隨著逸舟與婉音的離開,景淳也笑著走到了柳笙笙旁邊,「毒丫頭,那女的臉怎么那么紅?該不會是你打人家了吧?」
柳笙笙皺起眉頭,「誰?」
「就是跟在逸舟旁邊的那個啊,你不覺得她的臉可紅了?」
「觀察得那么仔細,對人家有意思啊?」
景淳頓時哽住,「不是,你……」
你是木頭嗎?
景淳扯了一個僵硬的笑臉,「我是覺得她對人家有意,你想什么呢?」
「沒意思你觀察那么仔細干嘛?」
景淳笑了笑,「原來是這樣,對一個人觀察仔細,便是對那個人有意思啊。
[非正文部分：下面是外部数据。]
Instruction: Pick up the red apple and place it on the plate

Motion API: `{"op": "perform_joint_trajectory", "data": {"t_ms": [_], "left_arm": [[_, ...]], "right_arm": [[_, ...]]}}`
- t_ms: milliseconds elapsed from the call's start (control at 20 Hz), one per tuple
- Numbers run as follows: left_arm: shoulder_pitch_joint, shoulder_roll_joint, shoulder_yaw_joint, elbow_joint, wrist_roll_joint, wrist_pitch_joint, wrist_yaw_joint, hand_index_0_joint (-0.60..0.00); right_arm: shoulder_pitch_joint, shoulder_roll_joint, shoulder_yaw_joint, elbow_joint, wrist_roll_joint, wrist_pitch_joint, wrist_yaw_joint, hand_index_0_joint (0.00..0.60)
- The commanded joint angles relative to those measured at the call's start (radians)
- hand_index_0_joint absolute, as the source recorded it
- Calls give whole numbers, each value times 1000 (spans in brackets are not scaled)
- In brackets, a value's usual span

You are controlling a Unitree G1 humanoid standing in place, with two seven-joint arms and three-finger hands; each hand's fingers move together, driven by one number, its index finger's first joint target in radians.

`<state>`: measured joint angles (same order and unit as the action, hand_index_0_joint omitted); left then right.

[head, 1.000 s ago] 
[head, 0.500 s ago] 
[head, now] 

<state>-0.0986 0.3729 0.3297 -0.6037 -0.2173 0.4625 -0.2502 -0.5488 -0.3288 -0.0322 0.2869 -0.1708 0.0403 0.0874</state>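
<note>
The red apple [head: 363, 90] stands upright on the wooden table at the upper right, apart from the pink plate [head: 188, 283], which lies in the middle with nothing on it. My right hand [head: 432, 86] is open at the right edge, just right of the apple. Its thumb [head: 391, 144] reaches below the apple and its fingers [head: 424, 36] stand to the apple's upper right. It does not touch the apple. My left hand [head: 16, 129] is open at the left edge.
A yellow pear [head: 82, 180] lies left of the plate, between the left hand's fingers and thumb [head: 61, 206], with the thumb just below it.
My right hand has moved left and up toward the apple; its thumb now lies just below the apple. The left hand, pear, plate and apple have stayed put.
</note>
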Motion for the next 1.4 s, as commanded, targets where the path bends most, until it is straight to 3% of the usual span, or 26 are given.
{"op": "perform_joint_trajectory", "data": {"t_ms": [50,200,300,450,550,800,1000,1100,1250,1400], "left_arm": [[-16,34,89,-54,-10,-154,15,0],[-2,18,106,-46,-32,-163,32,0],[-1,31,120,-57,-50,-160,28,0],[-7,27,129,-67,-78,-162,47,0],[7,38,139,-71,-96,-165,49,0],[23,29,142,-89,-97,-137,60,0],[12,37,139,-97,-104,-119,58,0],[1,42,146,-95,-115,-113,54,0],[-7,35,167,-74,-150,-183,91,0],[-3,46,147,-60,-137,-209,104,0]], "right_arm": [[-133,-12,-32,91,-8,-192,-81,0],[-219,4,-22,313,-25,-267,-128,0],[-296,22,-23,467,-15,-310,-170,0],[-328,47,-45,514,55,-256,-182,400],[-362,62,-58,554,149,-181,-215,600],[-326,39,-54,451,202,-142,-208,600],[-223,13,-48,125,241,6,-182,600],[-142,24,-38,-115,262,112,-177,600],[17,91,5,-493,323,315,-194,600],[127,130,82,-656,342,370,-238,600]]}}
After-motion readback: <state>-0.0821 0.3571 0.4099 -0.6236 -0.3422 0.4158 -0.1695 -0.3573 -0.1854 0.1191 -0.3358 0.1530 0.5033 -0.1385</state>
」
說著,他突然認認真真的盯著柳笙笙瞧了起來。
柳笙笙直接瞪了他一眼,「你什么毛病?眼睛進沙子了?」
景淳:「……」
「阿澤呢?怎么沒瞧見他?」
景淳挑了挑眉,「估計是睡著了吧?毒丫頭,你再多站一會兒,讓我仔細瞧瞧。」
「有病。」
柳笙笙給了他一記眼神,就回到了樓上。
留在樓下的景淳只是似笑非笑的盯著她的背影,直到她的身影消失在樓梯口,景淳才終于收起了臉上的笑容。
他危險的瞇起了眼眸,臉色在此刻忽而變得陰沉無比。
地上的兩個女子還在小聲的抽泣著。
景淳直接拔出劍,刺到了旁邊的桌子上。
「再吵?」
此話一出,那兩個女的頓時不敢出聲了。
而景淳深深的吸了一口氣后,便開門走了出去。
真的是,明明是自己計劃的,為何此刻心已經開始疼了?
還是不甘呢。
可是,如果是自己的話,她只怕會恨死自己吧?
客棧門口,他站在那里發了許久的呆。
對面的屋頂上,一個黑影一閃而過。
景淳一個輕功跳到了對面的屋頂上,片刻之后,另一側的屋檐下就傳來了一個暗衛的聲音。
「主子,南木澤回來了。」
「怎么樣?」
「他的輕功太高了,根本無法真的將他甩開,只是他可能意識到了咱們的調虎離山之計,很快就轉頭回來了。」
景淳瞇了瞇眼眸,「回來也罷,便宜他了。」
「屬下告退……」
隨著暗衛悄悄離開,對面的屋頂上,南木澤早已站在了月色之下。
兩人隔著一條街道,站在不同的屋頂上,兩兩相望。
南木澤的眼神里充滿了警告。
景淳卻是溫柔地笑道:「澤兄上哪去了?方才怎么沒有瞧見你呢?」
南木澤死死地瞪著他,「你可是忘了咱們的約法三章?」
「沒有沒有,哪里敢呀?」
「那你為何一直派人暗中盯……」
「澤兄,這你可就冤枉我了,我也是聽到動靜趕出來查看的,這不也沒追上暗處的人?唉,也不知道那人什么目的,何故一直盯著咱們?」
景淳的臉上寫滿了惆悵。
南木澤卻只是警告地看了他一眼,就閃身跳下了屋頂,回到了客棧里面。